WORK INSTRUCTIONS:
Write out, unchanged, the lines from the one holding "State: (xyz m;" to the close of the listing. Both the first and last lines belong in it.

DATASET EXCERPT:
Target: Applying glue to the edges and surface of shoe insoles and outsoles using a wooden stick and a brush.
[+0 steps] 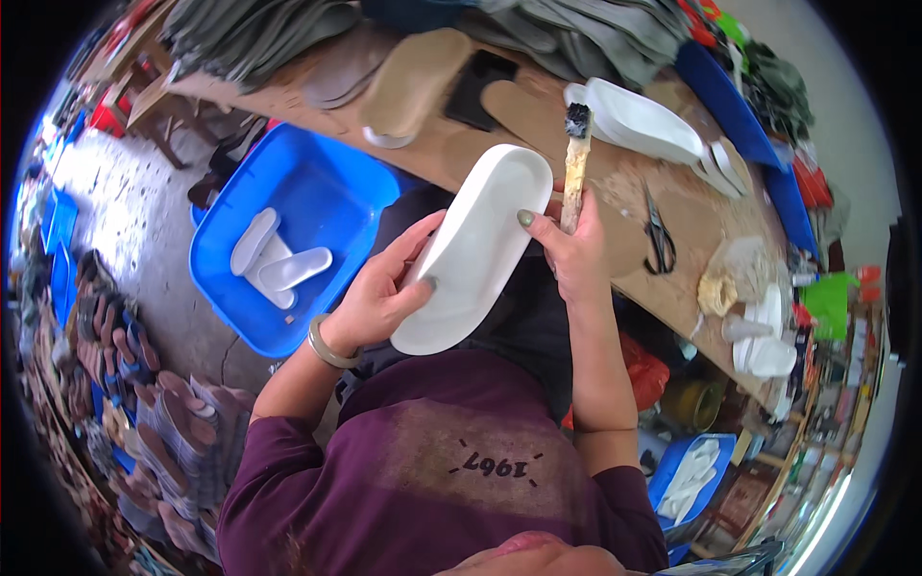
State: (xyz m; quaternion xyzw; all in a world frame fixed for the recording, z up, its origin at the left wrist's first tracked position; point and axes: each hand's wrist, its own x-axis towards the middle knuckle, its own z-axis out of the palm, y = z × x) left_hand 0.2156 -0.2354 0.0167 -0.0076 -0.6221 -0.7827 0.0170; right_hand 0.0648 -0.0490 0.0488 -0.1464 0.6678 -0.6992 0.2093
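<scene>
A white shoe sole [477, 254] with a raised rim is held tilted in front of my body. My left hand [382, 296] grips its left edge, the thumb on the inner face. My right hand [580, 252] grasps a brush [574, 173] with a dark bristle tip pointing up and a yellowish, crusted handle. The right thumb also presses on the sole's right edge. Right of that hand, black-handled scissors [659, 240] lie on the wooden workbench [629, 197]. More white soles [642, 120] rest on the bench beyond the brush.
On the left, a blue tub [216, 274] on the floor holds several white soles. Stacks of grey pieces [264, 43] line the bench's far side, near a black flat object [480, 88]. Slippers [173, 442] are piled at lower left. A blue bin [722, 470] stands at lower right.
</scene>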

THE COMPLETED TASK:
State: (xyz m; quaternion xyzw; all in a world frame fixed for the recording, z up, its origin at the left wrist's first tracked position; point and axes: each hand's wrist, its own x-axis towards the middle knuckle, its own z-axis out of the palm, y = z × x) left_hand 0.2156 -0.2354 0.0167 -0.0076 -0.6221 -0.7827 0.0170; right_hand 0.0648 -0.0490 0.0488 -0.1464 0.6678 -0.6992 0.2093
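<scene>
A white shoe sole [477, 254] with a raised rim is held tilted in front of my body. My left hand [382, 296] grips its left edge, the thumb on the inner face. My right hand [580, 252] grasps a brush [574, 173] with a dark bristle tip pointing up and a yellowish, crusted handle. The right thumb also presses on the sole's right edge. Right of that hand, black-handled scissors [659, 240] lie on the wooden workbench [629, 197]. More white soles [642, 120] rest on the bench beyond the brush.
On the left, a blue tub [216, 274] on the floor holds several white soles. Stacks of grey pieces [264, 43] line the bench's far side, near a black flat object [480, 88]. Slippers [173, 442] are piled at lower left. A blue bin [722, 470] stands at lower right.
</scene>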

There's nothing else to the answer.